Problem to work on: Each line of the data below that includes the string "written" must be copied.

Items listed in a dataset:
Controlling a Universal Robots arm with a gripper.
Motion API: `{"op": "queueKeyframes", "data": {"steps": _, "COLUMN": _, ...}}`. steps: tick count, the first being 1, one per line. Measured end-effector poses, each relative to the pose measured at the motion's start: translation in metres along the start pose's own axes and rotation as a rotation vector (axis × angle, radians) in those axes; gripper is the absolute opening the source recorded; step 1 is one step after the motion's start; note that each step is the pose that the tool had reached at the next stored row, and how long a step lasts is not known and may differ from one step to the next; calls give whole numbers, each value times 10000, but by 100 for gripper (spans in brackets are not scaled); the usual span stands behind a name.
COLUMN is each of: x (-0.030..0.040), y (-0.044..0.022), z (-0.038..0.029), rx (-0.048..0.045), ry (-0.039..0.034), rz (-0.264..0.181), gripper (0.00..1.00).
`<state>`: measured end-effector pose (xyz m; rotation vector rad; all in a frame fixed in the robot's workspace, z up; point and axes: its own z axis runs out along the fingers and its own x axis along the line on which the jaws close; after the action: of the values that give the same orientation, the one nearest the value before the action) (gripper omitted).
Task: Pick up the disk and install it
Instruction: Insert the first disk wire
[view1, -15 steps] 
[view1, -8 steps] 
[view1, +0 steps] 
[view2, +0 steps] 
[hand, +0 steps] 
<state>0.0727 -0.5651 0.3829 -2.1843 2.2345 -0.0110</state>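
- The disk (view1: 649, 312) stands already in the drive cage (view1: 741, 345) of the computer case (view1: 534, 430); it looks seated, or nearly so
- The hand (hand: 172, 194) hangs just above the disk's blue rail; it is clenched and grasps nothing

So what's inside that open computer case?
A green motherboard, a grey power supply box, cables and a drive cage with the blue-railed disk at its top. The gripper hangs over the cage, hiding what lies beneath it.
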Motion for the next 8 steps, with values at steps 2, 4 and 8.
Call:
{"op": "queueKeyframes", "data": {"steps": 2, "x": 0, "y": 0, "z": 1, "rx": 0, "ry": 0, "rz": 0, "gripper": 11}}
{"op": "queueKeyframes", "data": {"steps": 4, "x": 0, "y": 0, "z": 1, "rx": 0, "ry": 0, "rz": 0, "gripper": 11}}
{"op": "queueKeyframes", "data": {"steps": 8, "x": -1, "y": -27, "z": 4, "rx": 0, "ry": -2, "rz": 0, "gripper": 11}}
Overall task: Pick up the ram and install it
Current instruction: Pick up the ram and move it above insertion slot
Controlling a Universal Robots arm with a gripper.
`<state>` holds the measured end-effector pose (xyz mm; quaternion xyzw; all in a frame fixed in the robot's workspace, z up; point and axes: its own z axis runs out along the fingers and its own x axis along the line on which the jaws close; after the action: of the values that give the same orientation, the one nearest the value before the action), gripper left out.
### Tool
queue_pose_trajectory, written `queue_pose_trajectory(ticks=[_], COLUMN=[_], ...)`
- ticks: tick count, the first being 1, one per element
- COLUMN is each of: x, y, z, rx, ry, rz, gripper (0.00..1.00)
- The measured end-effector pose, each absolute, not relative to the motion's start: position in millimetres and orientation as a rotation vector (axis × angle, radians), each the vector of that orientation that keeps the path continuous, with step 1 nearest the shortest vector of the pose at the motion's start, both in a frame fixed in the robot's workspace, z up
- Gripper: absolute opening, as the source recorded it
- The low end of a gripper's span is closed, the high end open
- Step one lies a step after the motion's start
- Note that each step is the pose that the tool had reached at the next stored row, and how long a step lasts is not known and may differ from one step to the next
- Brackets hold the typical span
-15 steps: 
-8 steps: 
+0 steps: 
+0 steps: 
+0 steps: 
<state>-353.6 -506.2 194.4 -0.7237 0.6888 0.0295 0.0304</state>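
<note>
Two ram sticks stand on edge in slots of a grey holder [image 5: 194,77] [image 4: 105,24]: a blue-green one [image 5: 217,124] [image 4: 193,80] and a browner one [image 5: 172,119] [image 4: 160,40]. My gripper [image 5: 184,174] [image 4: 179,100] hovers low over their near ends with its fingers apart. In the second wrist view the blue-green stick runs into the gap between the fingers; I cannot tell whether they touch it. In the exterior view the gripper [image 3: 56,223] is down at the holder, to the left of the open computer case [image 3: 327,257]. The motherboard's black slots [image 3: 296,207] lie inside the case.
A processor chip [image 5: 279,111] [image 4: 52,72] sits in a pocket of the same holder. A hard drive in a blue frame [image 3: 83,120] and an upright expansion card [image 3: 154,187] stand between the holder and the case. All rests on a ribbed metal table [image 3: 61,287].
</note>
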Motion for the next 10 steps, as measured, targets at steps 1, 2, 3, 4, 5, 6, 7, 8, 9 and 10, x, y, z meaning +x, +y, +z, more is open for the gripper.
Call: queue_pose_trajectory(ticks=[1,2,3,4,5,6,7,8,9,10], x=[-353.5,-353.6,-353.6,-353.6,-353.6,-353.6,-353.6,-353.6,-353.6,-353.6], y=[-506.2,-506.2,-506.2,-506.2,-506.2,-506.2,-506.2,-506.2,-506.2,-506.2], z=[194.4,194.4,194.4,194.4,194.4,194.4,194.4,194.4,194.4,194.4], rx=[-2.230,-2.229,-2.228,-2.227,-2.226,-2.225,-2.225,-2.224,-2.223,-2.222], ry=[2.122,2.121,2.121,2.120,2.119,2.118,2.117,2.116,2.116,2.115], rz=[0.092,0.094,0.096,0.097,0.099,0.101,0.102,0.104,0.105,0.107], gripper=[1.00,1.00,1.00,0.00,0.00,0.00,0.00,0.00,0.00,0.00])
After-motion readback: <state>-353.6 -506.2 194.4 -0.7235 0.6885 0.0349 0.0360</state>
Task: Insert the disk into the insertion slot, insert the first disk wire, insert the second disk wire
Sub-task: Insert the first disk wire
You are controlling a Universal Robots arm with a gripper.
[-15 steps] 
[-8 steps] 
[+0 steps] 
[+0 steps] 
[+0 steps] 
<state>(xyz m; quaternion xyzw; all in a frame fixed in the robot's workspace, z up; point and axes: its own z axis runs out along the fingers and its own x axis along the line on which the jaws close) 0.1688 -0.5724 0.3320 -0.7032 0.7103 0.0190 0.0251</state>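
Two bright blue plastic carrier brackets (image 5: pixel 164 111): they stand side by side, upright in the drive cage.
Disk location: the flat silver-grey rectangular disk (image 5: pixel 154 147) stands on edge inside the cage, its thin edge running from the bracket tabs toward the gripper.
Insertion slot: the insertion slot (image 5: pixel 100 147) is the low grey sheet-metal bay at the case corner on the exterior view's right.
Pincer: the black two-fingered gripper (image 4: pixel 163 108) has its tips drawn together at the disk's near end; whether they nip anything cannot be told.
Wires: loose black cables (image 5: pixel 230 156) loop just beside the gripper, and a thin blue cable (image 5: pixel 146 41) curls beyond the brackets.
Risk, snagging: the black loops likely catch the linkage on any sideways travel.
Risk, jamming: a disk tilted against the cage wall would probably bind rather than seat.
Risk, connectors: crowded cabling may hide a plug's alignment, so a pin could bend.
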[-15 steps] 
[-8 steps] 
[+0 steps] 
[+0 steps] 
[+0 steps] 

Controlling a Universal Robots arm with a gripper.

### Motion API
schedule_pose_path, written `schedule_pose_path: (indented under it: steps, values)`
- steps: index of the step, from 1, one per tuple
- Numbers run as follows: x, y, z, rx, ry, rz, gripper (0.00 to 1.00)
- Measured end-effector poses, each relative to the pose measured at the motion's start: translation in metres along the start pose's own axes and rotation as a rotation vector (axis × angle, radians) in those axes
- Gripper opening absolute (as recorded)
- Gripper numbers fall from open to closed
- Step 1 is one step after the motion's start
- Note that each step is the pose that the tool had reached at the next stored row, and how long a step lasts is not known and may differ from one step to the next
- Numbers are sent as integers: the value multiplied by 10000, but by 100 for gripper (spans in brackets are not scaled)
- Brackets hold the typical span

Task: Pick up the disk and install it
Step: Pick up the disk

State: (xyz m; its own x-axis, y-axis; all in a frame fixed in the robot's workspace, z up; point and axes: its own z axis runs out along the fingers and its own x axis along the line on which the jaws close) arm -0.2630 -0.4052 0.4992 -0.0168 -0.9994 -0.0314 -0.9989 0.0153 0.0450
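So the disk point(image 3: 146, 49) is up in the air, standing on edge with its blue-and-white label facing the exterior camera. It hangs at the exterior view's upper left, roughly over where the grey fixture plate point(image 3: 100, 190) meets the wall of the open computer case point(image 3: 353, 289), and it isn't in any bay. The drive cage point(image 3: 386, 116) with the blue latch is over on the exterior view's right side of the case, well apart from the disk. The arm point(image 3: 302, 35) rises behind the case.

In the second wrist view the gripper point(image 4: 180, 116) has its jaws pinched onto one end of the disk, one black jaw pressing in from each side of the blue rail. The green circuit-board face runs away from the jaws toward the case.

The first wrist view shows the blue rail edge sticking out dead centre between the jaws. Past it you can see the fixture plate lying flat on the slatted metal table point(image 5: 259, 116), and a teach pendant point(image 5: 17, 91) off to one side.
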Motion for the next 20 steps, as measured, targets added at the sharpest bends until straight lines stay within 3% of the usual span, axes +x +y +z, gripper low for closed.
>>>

Expected answer:
queue_pose_trajectory, written `queue_pose_trajectory(ticks=[_], COLUMN=[_], ...)`
schedule_pose_path, written `schedule_pose_path: (indented under it: steps, values)`

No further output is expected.